**Exercise objective:**
Please report how many lines of the listing contain the string "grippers", giving the number only.

**Information supplied:**
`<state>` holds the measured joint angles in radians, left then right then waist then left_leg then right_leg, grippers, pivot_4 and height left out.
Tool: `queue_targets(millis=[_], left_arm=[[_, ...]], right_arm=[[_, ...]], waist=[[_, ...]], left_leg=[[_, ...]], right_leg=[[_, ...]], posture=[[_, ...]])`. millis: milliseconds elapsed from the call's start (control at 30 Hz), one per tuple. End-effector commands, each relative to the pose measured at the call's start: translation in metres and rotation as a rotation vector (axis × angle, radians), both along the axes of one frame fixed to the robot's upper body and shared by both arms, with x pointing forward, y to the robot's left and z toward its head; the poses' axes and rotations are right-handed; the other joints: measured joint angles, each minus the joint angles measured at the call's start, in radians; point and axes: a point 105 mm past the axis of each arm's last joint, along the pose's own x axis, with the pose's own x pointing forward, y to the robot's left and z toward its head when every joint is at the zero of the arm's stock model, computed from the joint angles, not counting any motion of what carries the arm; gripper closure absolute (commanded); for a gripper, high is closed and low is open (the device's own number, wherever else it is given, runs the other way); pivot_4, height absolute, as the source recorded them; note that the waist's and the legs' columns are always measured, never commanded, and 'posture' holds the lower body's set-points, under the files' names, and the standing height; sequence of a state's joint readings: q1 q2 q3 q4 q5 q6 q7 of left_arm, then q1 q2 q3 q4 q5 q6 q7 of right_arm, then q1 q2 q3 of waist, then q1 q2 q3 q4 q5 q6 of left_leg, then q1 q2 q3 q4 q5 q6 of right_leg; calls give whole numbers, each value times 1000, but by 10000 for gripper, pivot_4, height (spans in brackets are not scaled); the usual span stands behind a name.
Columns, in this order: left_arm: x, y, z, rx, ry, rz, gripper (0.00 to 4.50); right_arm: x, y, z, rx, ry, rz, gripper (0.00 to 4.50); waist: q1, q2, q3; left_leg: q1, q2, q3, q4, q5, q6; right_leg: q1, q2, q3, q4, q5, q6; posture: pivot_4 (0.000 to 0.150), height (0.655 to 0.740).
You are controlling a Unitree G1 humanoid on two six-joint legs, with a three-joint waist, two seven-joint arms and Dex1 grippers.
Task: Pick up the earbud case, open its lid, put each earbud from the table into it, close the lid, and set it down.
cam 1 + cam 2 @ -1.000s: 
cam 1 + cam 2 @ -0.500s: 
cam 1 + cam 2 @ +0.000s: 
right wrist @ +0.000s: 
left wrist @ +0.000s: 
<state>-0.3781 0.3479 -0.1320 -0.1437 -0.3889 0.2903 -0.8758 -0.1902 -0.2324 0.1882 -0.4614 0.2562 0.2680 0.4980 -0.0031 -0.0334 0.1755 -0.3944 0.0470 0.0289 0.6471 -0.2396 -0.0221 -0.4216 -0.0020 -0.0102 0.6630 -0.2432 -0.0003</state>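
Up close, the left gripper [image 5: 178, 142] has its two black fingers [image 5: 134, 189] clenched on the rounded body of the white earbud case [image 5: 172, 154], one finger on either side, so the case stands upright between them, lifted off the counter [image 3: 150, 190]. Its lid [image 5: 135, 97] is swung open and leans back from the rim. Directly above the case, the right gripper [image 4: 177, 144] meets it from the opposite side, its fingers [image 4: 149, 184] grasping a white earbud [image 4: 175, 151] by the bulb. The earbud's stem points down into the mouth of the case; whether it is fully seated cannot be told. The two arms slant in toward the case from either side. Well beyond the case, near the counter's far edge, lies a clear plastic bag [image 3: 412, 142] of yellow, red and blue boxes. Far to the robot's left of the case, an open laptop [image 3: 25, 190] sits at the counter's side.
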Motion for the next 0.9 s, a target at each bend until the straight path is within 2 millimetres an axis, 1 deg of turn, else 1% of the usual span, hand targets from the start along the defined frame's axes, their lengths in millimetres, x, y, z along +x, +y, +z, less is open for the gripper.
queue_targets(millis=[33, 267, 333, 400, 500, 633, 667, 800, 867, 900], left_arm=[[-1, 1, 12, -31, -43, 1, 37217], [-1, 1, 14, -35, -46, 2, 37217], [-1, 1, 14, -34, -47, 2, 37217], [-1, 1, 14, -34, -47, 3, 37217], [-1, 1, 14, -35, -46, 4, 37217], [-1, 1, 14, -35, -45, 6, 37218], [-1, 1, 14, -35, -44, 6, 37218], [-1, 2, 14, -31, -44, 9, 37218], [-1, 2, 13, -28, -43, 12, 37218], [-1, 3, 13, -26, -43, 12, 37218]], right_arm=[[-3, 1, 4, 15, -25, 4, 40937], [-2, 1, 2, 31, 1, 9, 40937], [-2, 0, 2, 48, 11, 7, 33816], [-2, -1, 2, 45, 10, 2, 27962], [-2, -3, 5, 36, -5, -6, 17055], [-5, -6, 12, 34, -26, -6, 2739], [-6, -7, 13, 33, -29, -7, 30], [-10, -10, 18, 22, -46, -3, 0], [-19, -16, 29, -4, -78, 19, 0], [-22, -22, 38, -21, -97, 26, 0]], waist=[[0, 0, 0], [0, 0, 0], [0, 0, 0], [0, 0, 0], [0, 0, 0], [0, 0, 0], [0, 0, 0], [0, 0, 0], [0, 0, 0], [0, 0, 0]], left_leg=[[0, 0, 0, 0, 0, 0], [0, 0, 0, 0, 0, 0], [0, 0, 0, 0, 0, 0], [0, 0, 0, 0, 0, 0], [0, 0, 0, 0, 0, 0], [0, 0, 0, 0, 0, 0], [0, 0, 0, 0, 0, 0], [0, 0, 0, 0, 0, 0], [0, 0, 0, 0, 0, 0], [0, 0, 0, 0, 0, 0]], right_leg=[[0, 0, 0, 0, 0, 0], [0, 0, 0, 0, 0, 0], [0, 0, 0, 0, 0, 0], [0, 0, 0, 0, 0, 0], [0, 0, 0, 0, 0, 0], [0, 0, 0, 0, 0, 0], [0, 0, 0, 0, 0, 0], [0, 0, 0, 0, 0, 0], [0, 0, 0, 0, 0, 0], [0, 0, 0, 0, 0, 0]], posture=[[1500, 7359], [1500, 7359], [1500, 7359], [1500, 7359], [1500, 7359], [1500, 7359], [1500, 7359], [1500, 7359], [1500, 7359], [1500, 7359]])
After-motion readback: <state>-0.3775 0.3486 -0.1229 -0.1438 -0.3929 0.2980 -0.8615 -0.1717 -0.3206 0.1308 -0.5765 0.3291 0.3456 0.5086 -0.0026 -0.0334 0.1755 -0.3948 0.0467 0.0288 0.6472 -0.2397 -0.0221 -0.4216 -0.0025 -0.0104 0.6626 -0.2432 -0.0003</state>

**Exercise output:**
2